- _Task directions_
Make an exact transcript of the lines in the data below, starting with the one containing "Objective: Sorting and" and going on through the one containing "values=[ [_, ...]", with both included and the pictures left out.

- _Stored data_

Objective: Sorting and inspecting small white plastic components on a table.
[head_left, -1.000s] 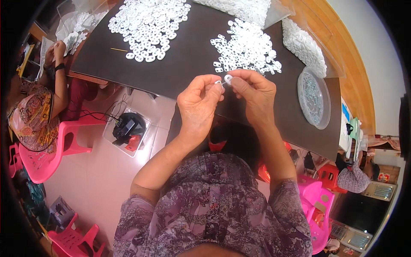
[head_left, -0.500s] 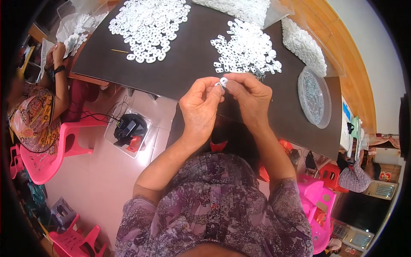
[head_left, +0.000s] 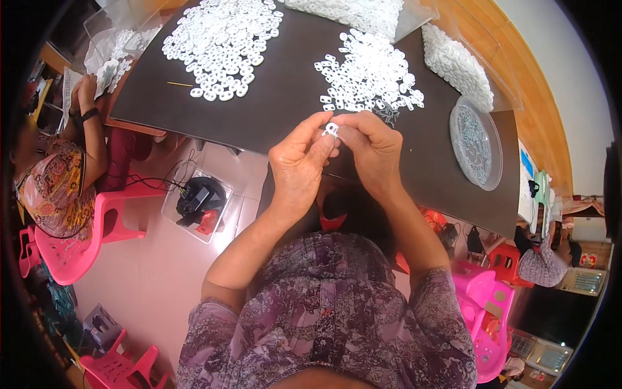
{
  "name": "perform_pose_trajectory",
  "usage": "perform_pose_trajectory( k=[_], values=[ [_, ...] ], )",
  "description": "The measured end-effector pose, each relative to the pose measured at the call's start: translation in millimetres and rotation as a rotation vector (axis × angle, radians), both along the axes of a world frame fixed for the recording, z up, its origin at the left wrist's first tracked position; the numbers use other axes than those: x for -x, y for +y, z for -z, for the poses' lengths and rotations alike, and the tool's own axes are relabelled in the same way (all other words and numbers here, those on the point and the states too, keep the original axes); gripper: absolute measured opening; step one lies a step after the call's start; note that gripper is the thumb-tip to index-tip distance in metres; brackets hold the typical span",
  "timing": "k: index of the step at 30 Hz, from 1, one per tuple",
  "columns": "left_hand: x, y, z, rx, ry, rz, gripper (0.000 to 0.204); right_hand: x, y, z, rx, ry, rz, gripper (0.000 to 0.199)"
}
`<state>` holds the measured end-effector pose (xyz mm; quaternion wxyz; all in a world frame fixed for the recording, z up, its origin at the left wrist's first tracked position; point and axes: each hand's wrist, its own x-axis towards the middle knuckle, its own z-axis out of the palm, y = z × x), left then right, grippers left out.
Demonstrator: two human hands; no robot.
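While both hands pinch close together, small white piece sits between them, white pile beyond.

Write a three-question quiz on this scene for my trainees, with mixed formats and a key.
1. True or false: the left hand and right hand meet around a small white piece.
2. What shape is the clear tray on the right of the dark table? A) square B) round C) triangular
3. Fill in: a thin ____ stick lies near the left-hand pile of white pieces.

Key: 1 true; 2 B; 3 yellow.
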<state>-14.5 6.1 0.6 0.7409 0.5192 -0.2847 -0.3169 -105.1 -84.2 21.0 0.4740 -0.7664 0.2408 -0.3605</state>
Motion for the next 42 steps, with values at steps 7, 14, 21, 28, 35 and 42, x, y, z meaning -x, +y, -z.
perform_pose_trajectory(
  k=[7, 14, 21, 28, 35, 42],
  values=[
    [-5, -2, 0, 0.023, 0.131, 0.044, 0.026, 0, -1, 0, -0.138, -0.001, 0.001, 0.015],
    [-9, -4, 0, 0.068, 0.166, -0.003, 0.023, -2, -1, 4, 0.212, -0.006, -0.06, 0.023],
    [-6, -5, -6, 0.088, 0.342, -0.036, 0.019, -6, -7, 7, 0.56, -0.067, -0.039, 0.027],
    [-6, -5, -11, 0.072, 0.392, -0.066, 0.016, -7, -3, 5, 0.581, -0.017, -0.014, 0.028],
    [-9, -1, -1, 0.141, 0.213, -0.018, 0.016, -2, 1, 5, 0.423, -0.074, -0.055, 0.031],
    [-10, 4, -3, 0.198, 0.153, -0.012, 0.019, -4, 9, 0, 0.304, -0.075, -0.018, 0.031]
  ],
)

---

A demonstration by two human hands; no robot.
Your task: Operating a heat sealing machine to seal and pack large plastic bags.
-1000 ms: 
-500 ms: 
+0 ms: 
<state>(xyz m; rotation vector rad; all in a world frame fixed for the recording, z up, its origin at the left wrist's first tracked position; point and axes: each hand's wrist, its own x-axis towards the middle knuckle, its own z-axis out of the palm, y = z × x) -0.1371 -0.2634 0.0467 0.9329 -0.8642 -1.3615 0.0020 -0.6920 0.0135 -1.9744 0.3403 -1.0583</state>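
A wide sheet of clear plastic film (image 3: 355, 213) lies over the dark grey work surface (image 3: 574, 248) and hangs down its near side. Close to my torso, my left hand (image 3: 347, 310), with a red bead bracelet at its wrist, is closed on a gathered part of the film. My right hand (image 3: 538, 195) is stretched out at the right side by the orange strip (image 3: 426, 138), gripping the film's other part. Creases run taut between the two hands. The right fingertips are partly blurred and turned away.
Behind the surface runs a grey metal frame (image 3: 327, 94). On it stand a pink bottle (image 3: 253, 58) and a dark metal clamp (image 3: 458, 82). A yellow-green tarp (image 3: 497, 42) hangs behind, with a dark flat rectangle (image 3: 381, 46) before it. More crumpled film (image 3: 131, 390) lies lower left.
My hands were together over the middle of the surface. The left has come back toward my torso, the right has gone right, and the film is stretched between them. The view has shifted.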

- _Solution_
Objective: Sorting and inspecting small white plastic components on a table.
[head_left, -1.000s] 
[head_left, -0.500s] 
[head_left, +0.000s] 
{
  "name": "perform_pose_trajectory",
  "usage": "perform_pose_trajectory( k=[_], values=[ [_, ...] ], )",

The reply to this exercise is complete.